2. Tutorials & Educational Projects
Instructional videos are some of the unsung heroes in the filmmaking world, because they may not be the most flashy or the most high-coveted types of videos people want to make, but they’re often some of the most important or useful types of videos. Just think of how many times you’ve looked up how to do something and then have several dozen, if not hundreds of videos to choose from.
Eye-popping stock footage can be added to any tutorial video to boost it and give more visual examples of the subject matter at hand. Instead of talking directly to the camera or having one long, uninterrupted shot of the scene, use some footage to complement what’s being said.
If you look at the Pond5 tutorial playlist on YouTube, you’ll see dozens of videos that are supplemented with tons of amazing, high-quality b-roll shots.
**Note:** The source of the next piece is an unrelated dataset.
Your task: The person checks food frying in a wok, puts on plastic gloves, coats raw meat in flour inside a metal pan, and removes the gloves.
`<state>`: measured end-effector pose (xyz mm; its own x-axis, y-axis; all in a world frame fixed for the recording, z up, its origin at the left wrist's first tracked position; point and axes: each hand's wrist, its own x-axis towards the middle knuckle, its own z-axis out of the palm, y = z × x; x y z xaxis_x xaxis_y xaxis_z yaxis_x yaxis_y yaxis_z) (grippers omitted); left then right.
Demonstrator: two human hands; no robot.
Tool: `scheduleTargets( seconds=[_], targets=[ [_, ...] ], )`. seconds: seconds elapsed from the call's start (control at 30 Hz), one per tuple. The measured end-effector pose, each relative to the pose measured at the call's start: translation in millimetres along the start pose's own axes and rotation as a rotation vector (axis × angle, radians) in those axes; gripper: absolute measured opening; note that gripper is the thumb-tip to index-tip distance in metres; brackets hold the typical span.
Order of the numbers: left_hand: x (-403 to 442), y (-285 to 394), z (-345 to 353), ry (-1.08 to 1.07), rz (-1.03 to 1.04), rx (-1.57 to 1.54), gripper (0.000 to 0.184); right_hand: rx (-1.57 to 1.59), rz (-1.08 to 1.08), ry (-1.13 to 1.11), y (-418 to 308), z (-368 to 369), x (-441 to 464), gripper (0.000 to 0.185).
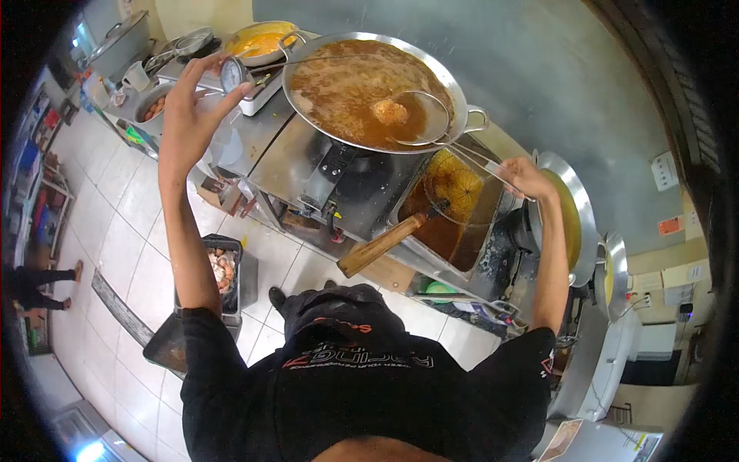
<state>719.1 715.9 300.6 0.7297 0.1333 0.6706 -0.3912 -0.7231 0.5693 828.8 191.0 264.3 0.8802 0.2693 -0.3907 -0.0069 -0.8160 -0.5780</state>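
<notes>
My left hand (196,112) pinches a dial thermometer (232,75) by its round head at the left side of a large two-handled wok (471,123). From the dial, a thin metal probe (331,58) reaches over the wok's rim. Brown, foaming oil (346,88) fills the wok. My right hand (527,179) is closed around the handle of a wire skimmer (448,115) on the wok's right side. An orange-brown fried clump (390,112) rests in the skimmer's basket, at the oil surface.
Below the wok, a wooden-handled spider strainer (385,242) lies across a metal tray (462,262) of brown liquid. A pan of yellow liquid (258,45) and a pot of eggs (154,104) stand left. More woks (581,223) are right. A shell-filled bin (223,266) sits on the floor.
</notes>
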Motion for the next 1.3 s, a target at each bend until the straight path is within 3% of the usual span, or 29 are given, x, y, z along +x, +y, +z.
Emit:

When you’re in production on your tutorials, think about what you want to show over the music, text or a-roll, then take some time to find something that works to enhance your tutorial.
To take it an extra level up, try to find clips that match your visual aesthetic, whether it’s the shot style, the framing, the lighting, or the color. Having a large contrast between your a-roll and the b-roll can be really distracting.
It’s also a good idea to have some background or bed music that can be placed on the video to help keep it interesting and move it along. It should be something that fits with the tone of the piece, and should not be too intense or noticeable, so it doesn’t take away from the information that’s being delivered.
3. Ongoing Series & Projects
If/when you’re producing videos on an ongoing basis, it can be a huge pain to have to create new graphics from scratch every week, or find new music for every video. Opening titles, credit sequences, segment stinger sound effects, lower thirds, and specific music tracks for different sections of your videos can all be used to keep it quick and easy by allowing you to simply add them to every video as needed. You can simply find a stock After Effects template, import and type in your own graphics and text, then export and use that video file each time you begin an edit. These are the types of shortcuts that keep help keep your projects on time and under budget.
1932-Amelia Earhart / Atlantic Crossing / 1932 by vivace
Alternatively, if you have an ongoing project or series like the “Made With Pond5” series, you may want to keep certain aspects of the project the same, but also add variety to keep it fresh. You can download multiple songs, or use different graphics presentations for different segments. As long as the go along with your brand’s style, feel free to mix it up.
You should create folders for all of these assets on your computer organized by file type, so that once you open your project, you can either import the item and go, or you can create a master project that you unzip before every project with folders that already reference the recurring assets.
Using stock media in your productions can give you access to high-quality clips you may not have the ability or budget to capture on your own. It not only bolsters the production value of your videos, it can dazzle viewers with more visual, audible, and emotional depth.